The defensive new House Republican website

They're up with a new set of FAQs about the health care bill, and as the health care Twitters noted, it no longer says people will never be charged more for pre-existing conditions (as the old version did). But what's also striking is how defensive the new version is. Some of the questions they try to answer:

  • "Will the AHCA as amended allow those with pre-existing conditions to be priced out of the market- effectively rendering those protections useless?"
  • "Does the AHCA do away with critical Essential Health Benefits, such as coverage for maternity care?"
  • "The CBO says AHCA increases the number of uninsured by 24 million people. Is this true?"
  • "Do Republicans want to kick millions of people off of Medicaid?"

And check out how long the answer to the pre-existing pricing question is. It takes five paragraphs to walk through all the compromises and add-ons Republicans had to come up with. (Yes, they could charge higher premiums, but only for a year, and only for someone who didn't keep themselves insured, and only in states that have high-risk pools).

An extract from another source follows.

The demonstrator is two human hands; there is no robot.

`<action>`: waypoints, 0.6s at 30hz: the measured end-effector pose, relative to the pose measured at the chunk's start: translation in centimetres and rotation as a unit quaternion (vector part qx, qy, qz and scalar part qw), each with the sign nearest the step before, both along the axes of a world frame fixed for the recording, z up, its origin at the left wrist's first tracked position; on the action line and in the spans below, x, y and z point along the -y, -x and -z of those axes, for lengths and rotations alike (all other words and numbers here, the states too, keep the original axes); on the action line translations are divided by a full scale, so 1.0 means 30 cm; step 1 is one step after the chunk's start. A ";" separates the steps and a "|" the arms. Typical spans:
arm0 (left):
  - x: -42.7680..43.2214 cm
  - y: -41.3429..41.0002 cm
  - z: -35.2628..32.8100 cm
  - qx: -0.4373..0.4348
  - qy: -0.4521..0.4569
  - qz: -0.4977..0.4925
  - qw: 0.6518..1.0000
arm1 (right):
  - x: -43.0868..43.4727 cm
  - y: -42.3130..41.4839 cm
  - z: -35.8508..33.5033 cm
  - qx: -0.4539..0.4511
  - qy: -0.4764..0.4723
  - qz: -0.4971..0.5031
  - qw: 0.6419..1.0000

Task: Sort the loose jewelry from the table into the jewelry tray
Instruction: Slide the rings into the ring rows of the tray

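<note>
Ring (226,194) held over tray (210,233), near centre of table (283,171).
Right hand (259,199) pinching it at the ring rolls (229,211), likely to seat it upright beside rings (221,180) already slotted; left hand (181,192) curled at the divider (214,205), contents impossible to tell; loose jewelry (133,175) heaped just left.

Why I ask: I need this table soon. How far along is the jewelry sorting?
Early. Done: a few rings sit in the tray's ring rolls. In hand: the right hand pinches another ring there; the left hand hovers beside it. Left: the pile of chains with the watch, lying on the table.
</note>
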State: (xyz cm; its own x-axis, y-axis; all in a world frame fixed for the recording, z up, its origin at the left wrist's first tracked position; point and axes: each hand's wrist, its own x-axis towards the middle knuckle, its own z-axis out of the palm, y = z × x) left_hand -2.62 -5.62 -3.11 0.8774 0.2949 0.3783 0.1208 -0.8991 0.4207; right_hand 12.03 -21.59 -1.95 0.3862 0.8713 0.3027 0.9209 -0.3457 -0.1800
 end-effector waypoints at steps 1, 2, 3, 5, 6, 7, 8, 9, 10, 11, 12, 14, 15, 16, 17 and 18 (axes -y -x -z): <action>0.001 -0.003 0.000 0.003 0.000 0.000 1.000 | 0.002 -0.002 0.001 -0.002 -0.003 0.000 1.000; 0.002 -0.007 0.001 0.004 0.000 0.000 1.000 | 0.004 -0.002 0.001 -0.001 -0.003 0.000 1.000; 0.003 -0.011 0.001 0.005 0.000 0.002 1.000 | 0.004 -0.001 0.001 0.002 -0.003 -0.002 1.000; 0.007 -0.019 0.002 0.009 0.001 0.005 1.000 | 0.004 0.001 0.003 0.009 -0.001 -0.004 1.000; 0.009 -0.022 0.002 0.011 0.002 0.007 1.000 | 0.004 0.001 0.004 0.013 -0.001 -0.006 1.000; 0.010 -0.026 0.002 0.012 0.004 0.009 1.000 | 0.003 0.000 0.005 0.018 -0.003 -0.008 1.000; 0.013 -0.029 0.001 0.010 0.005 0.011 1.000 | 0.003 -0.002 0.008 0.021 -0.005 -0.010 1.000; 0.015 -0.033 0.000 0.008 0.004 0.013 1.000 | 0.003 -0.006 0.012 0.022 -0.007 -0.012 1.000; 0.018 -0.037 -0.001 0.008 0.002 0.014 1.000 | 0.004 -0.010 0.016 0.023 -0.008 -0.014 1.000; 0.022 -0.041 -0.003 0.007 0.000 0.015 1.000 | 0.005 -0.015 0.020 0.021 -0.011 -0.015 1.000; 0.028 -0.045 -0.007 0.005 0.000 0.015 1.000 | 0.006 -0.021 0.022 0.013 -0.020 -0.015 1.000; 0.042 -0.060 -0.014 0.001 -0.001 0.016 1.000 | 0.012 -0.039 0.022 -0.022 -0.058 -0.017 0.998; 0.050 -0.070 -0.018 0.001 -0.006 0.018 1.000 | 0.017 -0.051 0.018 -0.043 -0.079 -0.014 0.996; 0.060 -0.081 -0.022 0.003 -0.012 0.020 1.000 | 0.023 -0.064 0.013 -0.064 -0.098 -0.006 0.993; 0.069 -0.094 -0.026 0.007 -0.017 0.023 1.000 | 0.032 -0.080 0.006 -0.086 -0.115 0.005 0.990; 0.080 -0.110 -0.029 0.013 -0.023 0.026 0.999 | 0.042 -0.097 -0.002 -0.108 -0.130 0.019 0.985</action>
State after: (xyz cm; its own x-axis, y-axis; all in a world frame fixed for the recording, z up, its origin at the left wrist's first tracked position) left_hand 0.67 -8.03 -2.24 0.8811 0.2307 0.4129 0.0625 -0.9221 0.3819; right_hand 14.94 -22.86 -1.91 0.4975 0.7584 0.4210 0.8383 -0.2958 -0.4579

Between the lines: It's a reflection of how brutal the criticisms have been. Democrats had to prepare a lot of defensive answers to opponents' charges when they were writing the Affordable Care Act too — why it's not rationing, why death panels aren't real, etc. But as they found, it's not a good sign when you have to start on that note.

One House Republican leader shares her story

House Republican Conference chairwoman Cathy McMorris Rodgers told a deeply personal story in the Washington Post on Friday about her son Cole, who has Down syndrome. It was her way of pushing back against critics of the House health care bill, and answering Jimmy Kimmel's emotional monologue about his son's heart defect.

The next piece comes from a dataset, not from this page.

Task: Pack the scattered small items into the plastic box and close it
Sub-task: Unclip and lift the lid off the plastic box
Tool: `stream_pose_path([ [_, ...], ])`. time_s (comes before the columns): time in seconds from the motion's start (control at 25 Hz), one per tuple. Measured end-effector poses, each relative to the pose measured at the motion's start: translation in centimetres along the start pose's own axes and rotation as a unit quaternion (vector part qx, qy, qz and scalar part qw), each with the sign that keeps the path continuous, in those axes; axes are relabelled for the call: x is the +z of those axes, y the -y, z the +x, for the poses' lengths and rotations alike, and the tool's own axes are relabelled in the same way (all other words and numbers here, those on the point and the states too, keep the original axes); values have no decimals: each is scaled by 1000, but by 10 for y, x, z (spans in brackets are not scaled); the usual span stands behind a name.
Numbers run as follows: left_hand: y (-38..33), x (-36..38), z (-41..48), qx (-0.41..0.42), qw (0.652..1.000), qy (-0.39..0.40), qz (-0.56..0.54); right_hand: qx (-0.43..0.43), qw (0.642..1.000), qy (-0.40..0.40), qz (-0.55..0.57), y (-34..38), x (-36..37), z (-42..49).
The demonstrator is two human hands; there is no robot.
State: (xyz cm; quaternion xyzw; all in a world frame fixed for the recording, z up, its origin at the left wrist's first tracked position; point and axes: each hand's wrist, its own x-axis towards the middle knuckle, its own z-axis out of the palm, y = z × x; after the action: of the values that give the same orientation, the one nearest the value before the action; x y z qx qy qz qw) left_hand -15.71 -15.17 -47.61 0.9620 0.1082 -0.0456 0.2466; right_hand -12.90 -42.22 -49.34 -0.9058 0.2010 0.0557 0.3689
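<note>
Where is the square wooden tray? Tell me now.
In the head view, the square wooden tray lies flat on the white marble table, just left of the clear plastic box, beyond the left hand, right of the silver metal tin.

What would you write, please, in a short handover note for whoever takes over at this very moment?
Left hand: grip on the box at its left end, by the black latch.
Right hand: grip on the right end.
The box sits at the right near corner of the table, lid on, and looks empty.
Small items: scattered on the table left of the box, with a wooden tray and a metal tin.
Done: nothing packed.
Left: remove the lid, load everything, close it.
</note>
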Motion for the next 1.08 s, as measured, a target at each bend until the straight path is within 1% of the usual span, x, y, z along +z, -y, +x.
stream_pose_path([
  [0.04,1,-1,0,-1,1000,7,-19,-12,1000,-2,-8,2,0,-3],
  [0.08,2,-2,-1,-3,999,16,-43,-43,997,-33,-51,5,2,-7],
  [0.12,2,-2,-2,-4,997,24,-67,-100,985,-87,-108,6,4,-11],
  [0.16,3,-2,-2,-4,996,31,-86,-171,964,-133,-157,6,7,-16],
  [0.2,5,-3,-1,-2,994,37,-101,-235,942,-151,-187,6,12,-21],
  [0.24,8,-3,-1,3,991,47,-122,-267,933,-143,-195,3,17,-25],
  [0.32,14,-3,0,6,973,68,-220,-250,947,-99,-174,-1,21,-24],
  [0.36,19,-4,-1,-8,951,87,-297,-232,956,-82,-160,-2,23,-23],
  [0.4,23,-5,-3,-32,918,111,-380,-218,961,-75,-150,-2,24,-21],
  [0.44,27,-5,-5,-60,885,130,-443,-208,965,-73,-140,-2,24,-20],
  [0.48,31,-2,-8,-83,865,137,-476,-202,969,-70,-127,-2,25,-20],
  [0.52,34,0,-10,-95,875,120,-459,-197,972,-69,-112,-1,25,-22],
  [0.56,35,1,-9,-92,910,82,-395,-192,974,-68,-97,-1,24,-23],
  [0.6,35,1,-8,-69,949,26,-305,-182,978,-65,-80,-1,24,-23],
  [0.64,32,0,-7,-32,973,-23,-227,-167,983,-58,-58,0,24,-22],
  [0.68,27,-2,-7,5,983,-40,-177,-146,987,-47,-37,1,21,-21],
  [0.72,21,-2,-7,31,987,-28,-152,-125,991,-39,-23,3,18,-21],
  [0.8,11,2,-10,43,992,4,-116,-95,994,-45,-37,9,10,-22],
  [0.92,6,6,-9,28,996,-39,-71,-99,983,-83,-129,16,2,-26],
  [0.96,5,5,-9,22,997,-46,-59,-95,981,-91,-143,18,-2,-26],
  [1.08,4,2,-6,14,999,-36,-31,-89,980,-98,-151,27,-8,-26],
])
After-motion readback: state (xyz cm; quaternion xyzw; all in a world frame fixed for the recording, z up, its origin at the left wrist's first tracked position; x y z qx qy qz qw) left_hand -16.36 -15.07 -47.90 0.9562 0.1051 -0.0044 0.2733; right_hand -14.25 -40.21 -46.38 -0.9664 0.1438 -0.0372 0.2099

Key quote: "Republicans rejected the notion that to help 2 million people with preexisting conditions get access to care, we needed a 2,000-page bill that transformed one-sixth of the economy."

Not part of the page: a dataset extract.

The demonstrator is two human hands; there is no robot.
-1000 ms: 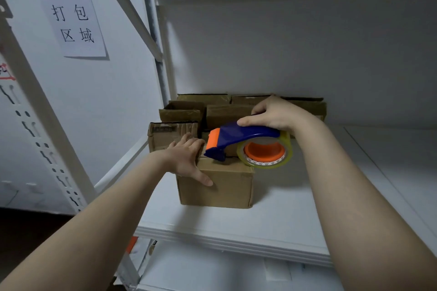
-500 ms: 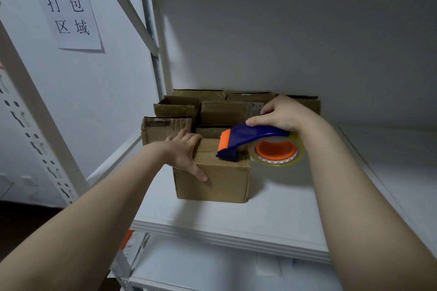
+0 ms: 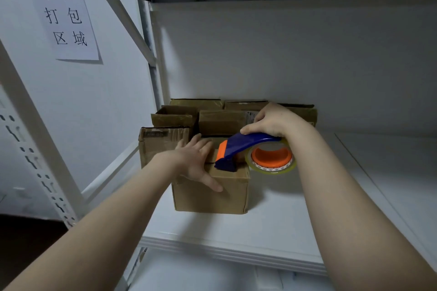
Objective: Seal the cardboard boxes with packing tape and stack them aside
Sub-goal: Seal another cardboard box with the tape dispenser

Our thought bubble: The piece is actually a good illustration of the challenge all House Republicans have had: They're explaining why their approach to pre-existing conditions (regular insurance for most people and high-risk pools for the rest) might work, but they don't really explain why it's better than the Affordable Care Act, which already covers everyone with pre-existing conditions. The only thing they can say is that it might be less disruptive to other people.

Caitlin Owens

What we're watching today: Senate cloture vote on Food and Drug Administration nominee Scott Gottlieb, expected between 5:30 and 6 p.m. Eastern. Also, FBI director James Comey gives keynote address on health care cyberthreats at the American Hospital Association annual membership meeting, 8:30 a.m. Eastern; Vice President Mike Pence speaks at a meeting with biotech executives, 10 a.m. Eastern.

What we're watching this week: Senate Republican health care working group meeting, Tuesday; Senate confirmation vote on Gottlieb, likely Wednesday; Senate HELP Committee marks up FDA user fees reauthorization bill, Wednesday; Office of Management and Budget director Mick Mulvaney and Centers for Medicare and Medicaid Services administrator Seema Verma speak on health care changes at the LIGHT Forum at Stanford University, Thursday.